A Osaka Shinto Katana
Early Edo period, Kanbun era, circa 1665, NBTHK Hozon Tōken
Signed: Hitachi no kami Minamoto Muneshige
Nagasa [length]: 71.6 cm
Motohaba [width at bottom]: 3.1 cm
Sakihaba [width at top]: 2.1 cm
Sori [curvature]: 1.0 cm
Motokasane [thickness]: 6.3 mm
Shinogi-zukuri, typical Keichō-Shinto shape, iori-mune, chu-kissaki
Kitae [forging pattern]
Itame mixed to ko-itame
Hamon [tempering pattern]
Gunome choji midare in nie deki with sunagashi and tobiyaki
Nie-kuzure with long kaeri
Ubu and very long, irayama-gata nakago-jiri, ō-sujikai yasurime; two mekugi-ana
The blade comes with a Hozon token (Sword worth preserving) certificate issued by the Nihon Bijutsu Token Hozon Kyokai
The Sukehiro school, or Tsuda school, was founded in Tsuda (Harima province) by Soboro Sukehiro. The school will see the emergence of leading smiths through the shintō period, working in the Ōsaka tradition, generally with the flamboyant chōji-midare from the Bizen works. Muneshige, whose name was used by two generations, was pupil of Sukenao. Fujishiro rates Chu-jo Saku the first generation and Chu Saku the second one.
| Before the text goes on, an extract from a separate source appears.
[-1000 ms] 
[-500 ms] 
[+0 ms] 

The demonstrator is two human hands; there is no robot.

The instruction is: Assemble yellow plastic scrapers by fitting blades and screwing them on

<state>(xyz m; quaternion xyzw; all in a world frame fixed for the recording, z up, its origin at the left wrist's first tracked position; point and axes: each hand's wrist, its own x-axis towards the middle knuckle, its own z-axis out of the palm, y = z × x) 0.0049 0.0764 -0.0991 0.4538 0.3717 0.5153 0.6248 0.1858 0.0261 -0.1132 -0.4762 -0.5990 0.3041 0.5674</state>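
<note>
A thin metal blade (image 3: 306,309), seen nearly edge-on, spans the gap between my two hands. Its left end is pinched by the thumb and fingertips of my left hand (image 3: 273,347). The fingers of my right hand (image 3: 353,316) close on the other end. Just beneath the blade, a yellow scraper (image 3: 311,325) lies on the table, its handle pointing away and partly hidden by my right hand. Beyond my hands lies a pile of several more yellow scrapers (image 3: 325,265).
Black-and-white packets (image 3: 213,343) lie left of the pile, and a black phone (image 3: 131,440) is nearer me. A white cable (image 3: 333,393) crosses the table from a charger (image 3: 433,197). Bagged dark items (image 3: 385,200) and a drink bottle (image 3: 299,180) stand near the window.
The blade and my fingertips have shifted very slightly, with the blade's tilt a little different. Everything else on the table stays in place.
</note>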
This sword is typical of the school’s production. The shape is with a very shallow curvature, as expected in a katana of this period in Osaka tradition, and offers a rich variety of activities throughout the temper line.
The tang is very long and elegant, ending with a very narrow irayama-gata tip, even if compared with other works by Muneshige or by other swordsmiths of this school.
It is a very long katana, in excellent condition, that shows the best features of the Japanese swords of this period.